Our main activity, on our first afternoon, was turning down the countless offers of xiami jiu, alcohol fermented from millet, being proferred in little plastic cups by little old ladies from every other storefront along the main walkway. Learning what it was, I expected something like sake but it tasted very sweet. “Hen tien,” I said, to which the woman responded that yes, it was for dessert. (“Tien dien.”) Or maybe she said it was a dessert drink. Either way, she thought this a positive while I did not, though I tried to hide that thought. But it turns out xiami jiu is infused with other flavors so it can be all kinds of things. I tried some of those the next day and liked them more. They weren't bad for millet.
Since Sun Moon Lake is such a tourist destination for the Taiwanese, I expected easier access but it's a bit of a trek to get there. Well, a “trek” if you're a direct-flight guy like I am. (Yes, I'm spoiled.) It's basically Taipei —> Taichung by train (1 hour), and from the Taichung train station you pick up the bus to Sun Moon Lake (2 hours). “That was easier than I thought,” Patricia said as we bumped along in the front of the bus. “We're not there yet,” I said. And we weren't. The bus stopped at just one town around Sun Moon Lake—on the exact opposite side from where we needed to be. There was some confusion, too, about how to get us to our side, but in the end it was just a local bus. And that's how we wound up desposited near a construction site in the middle of nowhere. If it had been a movie comedy, somewhere you would've heard a cow lowing.
Since we knew our hotel room had a lake view, we started walking toward the lake. To be honest, our Apple maps told us that, but we would've figured it out eventually.
“A lake view doesn't mean it's on the lake,” Patricia warned me as we walked.
“I know,” I said.
Every hotel lodging is like a blind date. The photos look OK but then you get there and you're like “Yeah, not quite.” So Patricia was a little worried as we walked up the road and nothing looked particularly great. I think she was less worried for her than me. She's game, while I'm the worst person to travel with. I hate studying up on places, I hate having to choose this or that hotel from this or that bunch of photos four months in advance; but then when we get there I complain. I'm the person who didn't vote in the 2016 election bitching about Trump. (Note: I definitely voted in the 2016 election.)

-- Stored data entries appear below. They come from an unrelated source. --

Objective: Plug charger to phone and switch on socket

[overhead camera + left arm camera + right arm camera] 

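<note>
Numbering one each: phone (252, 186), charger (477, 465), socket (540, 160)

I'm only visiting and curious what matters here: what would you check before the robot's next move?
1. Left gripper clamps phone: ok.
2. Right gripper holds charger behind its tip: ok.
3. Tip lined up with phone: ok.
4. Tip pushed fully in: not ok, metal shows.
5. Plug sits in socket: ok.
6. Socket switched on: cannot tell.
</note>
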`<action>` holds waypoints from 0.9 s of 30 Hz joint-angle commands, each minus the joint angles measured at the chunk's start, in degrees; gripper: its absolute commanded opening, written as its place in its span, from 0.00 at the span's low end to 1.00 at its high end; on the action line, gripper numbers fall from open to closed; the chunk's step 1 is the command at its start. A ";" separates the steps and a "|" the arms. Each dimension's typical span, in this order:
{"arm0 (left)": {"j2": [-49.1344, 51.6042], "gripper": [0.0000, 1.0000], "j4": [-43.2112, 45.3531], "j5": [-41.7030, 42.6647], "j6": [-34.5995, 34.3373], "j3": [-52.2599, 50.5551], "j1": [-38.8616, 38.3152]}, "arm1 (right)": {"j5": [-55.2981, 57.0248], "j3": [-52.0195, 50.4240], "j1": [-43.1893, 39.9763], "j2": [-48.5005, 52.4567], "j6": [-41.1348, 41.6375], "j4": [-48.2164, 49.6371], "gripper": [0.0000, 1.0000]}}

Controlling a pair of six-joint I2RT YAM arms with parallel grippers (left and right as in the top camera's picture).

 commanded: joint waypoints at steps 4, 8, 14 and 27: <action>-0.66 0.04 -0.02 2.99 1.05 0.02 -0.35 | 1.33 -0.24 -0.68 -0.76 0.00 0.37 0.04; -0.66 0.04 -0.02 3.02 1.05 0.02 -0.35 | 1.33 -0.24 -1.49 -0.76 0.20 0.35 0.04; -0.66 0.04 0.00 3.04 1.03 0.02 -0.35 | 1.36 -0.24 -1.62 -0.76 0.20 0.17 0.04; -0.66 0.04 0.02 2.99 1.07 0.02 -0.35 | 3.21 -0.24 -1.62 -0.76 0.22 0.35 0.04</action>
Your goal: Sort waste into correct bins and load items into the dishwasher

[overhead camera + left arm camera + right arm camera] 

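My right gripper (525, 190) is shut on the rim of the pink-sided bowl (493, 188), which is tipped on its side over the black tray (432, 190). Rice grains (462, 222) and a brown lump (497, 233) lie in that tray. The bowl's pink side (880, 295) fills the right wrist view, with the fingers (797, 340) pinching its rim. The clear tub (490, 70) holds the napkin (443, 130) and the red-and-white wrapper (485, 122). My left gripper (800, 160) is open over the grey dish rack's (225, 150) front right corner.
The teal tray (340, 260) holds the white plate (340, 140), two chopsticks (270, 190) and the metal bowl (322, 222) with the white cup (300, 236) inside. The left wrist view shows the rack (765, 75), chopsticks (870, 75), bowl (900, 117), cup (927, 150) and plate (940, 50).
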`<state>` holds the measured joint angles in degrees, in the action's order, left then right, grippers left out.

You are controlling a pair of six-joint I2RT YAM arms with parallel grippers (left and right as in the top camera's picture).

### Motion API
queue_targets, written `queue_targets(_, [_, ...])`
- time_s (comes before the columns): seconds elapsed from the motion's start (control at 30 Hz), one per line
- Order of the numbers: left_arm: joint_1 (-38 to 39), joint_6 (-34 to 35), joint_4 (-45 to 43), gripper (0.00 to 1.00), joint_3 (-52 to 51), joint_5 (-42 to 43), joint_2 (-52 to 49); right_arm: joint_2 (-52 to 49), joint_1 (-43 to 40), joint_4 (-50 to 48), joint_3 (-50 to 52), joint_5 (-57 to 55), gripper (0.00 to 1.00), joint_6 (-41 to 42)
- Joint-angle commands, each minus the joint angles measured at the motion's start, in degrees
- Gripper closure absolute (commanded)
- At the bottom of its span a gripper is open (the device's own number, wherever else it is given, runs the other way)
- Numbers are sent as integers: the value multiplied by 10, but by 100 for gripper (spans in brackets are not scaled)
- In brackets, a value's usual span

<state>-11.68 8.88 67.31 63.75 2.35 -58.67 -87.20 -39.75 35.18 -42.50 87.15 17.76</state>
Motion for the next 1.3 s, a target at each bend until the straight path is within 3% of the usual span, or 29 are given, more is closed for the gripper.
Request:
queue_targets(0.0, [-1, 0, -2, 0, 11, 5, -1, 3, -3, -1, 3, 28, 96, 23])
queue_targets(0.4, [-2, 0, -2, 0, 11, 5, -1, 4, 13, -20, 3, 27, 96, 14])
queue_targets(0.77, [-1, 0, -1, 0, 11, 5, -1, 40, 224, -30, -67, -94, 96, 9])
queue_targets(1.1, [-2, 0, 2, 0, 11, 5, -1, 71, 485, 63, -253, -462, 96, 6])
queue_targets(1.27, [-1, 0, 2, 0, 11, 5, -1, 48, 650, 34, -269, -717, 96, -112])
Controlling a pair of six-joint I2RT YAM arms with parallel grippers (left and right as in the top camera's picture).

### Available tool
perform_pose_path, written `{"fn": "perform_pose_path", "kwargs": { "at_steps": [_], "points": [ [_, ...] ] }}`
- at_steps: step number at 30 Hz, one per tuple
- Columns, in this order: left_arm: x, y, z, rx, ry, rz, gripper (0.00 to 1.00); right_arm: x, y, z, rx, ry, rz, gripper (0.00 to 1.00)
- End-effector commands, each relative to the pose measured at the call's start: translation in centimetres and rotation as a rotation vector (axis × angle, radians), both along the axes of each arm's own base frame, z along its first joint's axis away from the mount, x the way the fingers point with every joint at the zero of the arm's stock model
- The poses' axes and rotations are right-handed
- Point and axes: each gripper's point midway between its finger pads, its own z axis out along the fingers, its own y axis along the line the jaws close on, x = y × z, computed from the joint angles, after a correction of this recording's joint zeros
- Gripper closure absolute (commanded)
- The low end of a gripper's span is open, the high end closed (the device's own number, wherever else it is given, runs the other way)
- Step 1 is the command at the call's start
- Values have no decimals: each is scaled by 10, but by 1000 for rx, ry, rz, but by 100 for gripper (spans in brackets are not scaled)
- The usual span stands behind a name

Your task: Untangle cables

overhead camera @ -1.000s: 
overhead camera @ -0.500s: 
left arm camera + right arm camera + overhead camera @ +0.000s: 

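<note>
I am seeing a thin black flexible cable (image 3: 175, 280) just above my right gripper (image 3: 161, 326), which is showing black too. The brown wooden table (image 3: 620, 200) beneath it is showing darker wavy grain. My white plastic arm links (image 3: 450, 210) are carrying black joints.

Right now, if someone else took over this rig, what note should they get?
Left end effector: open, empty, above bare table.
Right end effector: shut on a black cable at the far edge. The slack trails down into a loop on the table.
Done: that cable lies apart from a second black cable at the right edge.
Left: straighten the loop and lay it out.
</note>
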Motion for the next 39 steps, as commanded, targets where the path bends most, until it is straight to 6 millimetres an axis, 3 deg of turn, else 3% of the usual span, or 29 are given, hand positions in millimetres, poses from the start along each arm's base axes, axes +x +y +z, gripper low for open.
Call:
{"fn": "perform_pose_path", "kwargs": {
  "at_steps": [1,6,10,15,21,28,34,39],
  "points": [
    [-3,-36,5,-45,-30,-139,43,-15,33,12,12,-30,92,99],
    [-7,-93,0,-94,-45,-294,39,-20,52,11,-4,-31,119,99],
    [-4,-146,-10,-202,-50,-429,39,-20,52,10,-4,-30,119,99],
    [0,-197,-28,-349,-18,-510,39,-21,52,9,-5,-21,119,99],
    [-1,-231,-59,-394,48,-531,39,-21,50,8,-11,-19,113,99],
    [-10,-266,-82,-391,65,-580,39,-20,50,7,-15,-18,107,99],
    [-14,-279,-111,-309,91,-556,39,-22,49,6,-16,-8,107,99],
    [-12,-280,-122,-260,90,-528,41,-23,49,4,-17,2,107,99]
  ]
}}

Worse, we were coming from the Grand Hotel, and what doesn't pale in comparison? In the end, and this is kind of awful to admit, we were staying in one of the nicest rooms in Ita Thao and it was just kinda OK for me. It was quirky: long and narrow, with a papier-mache deer head mounted on the wall, a top floor balcony, and a round bed like in a romance movie. The bathtub and toilet/sink were separated by a sheet of glass, but so was the entire bathroom. The wall between the toilet and bed, in other words, was made of glass, in case your big deal was watching your loved one take a dump. But it was a desired room. The hotel had a sandwich board out front, with shots of the rooms, and ours was the big picture on top, drawing admiring looks and comments from passersby. One little girl pointed at it and said, “Hao piaoliang!” So pretty! “Yi dien dien,” I said. A little. (Yes, I'm fucking spoiled.)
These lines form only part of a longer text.